Although the original complaint made a reference to the state tax, the original proceedings were concerned with the tribal tax. The companies dismissed their claim that the state tax was invalid. The trial court had indicated that if its ruling that the tribal tax was not valid was reversed it would consider the challenge to the state tax.
Necessarily with the multiple burden consideration and argument directed to the tribal tax the existence of the state tax had to be considered. The “amended complaint” sought to be reinstated is grounded on the multiple tax burden theory. It seeks a declaratory holding that the state tax is invalid or again that the tribal tax is invalid, and again that there can only be one tax on the same production.
In this appeal the significance of the Tax Injunction Act, 28 U.S.C. § 1341, is before us as a jurisdictional issue by reason of the attempt by the companies to now, by the new complaint, challenge the state tax and to seek declaratory relief. In the Act it is provided that:
“The district courts shall not enjoin, suspend or restrain the assessment, levy or collection of any tax under State law where a plain, speedy and efficient remedy may be had in the courts of such State.”

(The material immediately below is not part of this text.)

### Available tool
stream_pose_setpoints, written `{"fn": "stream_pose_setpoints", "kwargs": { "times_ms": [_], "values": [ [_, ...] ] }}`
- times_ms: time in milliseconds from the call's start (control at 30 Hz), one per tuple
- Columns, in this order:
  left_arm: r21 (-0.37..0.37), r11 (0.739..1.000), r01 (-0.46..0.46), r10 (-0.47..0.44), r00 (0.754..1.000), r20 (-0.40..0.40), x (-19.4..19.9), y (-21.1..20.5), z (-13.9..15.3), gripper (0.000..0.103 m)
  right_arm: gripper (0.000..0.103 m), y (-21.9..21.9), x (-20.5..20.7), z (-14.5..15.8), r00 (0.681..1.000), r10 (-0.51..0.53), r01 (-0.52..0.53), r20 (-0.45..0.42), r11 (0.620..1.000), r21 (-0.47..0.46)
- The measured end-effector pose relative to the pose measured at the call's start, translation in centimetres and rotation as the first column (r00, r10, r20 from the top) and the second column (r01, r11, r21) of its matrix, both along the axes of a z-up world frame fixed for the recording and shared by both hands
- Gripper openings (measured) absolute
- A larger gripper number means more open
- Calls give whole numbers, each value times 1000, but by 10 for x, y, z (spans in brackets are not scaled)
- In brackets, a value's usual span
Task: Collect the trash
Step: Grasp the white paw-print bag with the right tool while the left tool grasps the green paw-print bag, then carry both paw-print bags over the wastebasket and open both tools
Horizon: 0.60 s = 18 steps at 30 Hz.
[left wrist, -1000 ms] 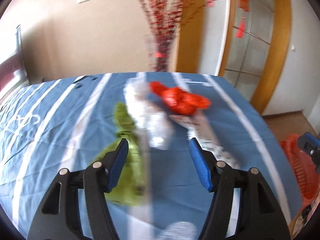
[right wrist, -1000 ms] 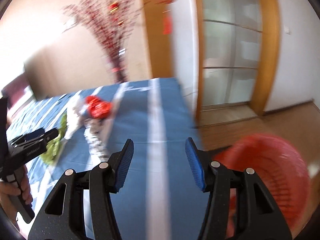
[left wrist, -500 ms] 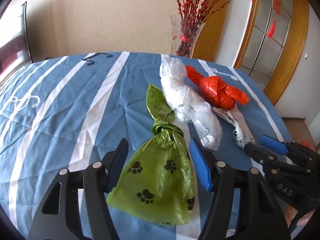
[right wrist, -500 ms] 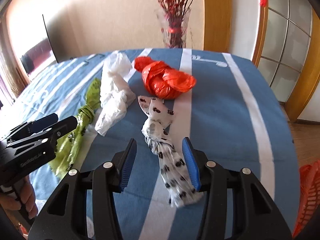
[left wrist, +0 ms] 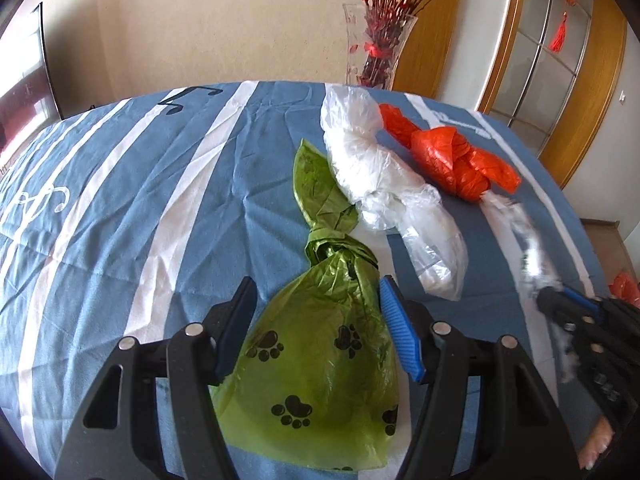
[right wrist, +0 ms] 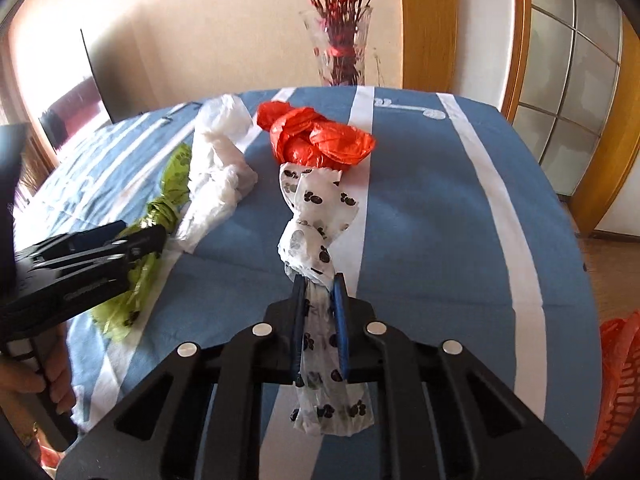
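Observation:
A knotted green bag with black paw prints lies on the blue striped tablecloth. My left gripper stands open, a pad on either side of the bag just below its knot. A white paw-print bag lies to its right. My right gripper is closing its jaws on that bag's lower part, and the pads press the plastic. Farther back lie a clear white bag and a red bag. The left wrist view shows the right gripper at the right edge.
A glass vase of red twigs stands at the table's far edge. A red mesh basket sits low beyond the table's right edge. A hand holds the left gripper's handle. Wood-framed glass doors stand to the right.
The right gripper swung from the basket side to the table and its jaws closed on the white paw-print bag. The left gripper came forward and down over the green bag.

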<state>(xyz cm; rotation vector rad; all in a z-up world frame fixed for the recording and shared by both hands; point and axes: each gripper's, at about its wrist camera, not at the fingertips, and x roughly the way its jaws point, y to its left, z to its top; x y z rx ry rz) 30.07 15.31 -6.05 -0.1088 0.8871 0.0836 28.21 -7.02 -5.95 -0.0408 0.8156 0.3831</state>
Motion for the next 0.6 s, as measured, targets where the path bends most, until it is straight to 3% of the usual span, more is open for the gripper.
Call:
{"fn": "stream_pose_setpoints", "kwargs": {
  "times_ms": [67, 133, 200, 467, 600],
  "values": [
    [9, 1000, 0, 0, 1000, -1, 0, 0, 0, 48, 14, -3, -4, 4, 1000, -2, 2, 12, 1000, 2],
    [17, 1000, 18, -18, 1000, 1, 1, -2, 0, 15, 14, -7, -7, 9, 1000, -7, 7, 24, 1000, 5],
    [-14, 1000, 21, -21, 1000, 3, -1, 1, 1, 9, 14, -13, -10, 14, 999, -14, 14, 34, 1000, 14],
    [-43, 998, -54, 58, 994, 95, -34, 17, 31, 8, 14, -55, -38, 42, 990, -88, 81, 107, 995, 64],
    [-49, 998, -26, 33, 988, 153, -50, 5, 58, 8, 14, -80, -51, 55, 981, -133, 121, 139, 988, 93]
  ]
}}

In our view, this provision is a bar to these proceedings and can be considered on this appeal. Neu v. Grant, 548 F.2d 281 (10th Cir.). The Supreme Court in California v. Grace Brethren Church, 457 U.S. 393, 102 S.Ct. 2498, 73 L.Ed.2d 93, held that the Act applied to actions seeking declaratory relief. The quoted provision states the standard to be applied to the state proceedings which are available: “a plain, speedy and efficient remedy.” The companies have not shown that such a remedy to that standard does not exist and in fact they have sought relief in state proceedings under the state statute providing for payment under protest and a suit for refund. (New Mexico Stat.Annot. §§ 7-29-12, 7-30-16 (1978))
When our decision in Merrion was affirmed by the Supreme Court the case came back to our court, as mentioned above, “affirmed” without further explanation or direction. We thereupon remanded the case to the trial court with the statement: “The cause is remanded with direction to enter judgment in favor of appellants [the Jicarilla Apache Tribe].” There was no room under this remand for further proceedings as all issues had been disposed of. Rutherford v. United States, 806 F.2d 1455 (10th Cir.).
The companies here seek to litigate again the matters decided by this court in Merrion v. Jicarilla Apache Tribe, 617 F.2d 537 (10th Cir.), and by the Supreme Court in the review of our Merrion decision, 455 U.S. 130, 102 S.Ct. 894, 71 L.Ed.2d 21.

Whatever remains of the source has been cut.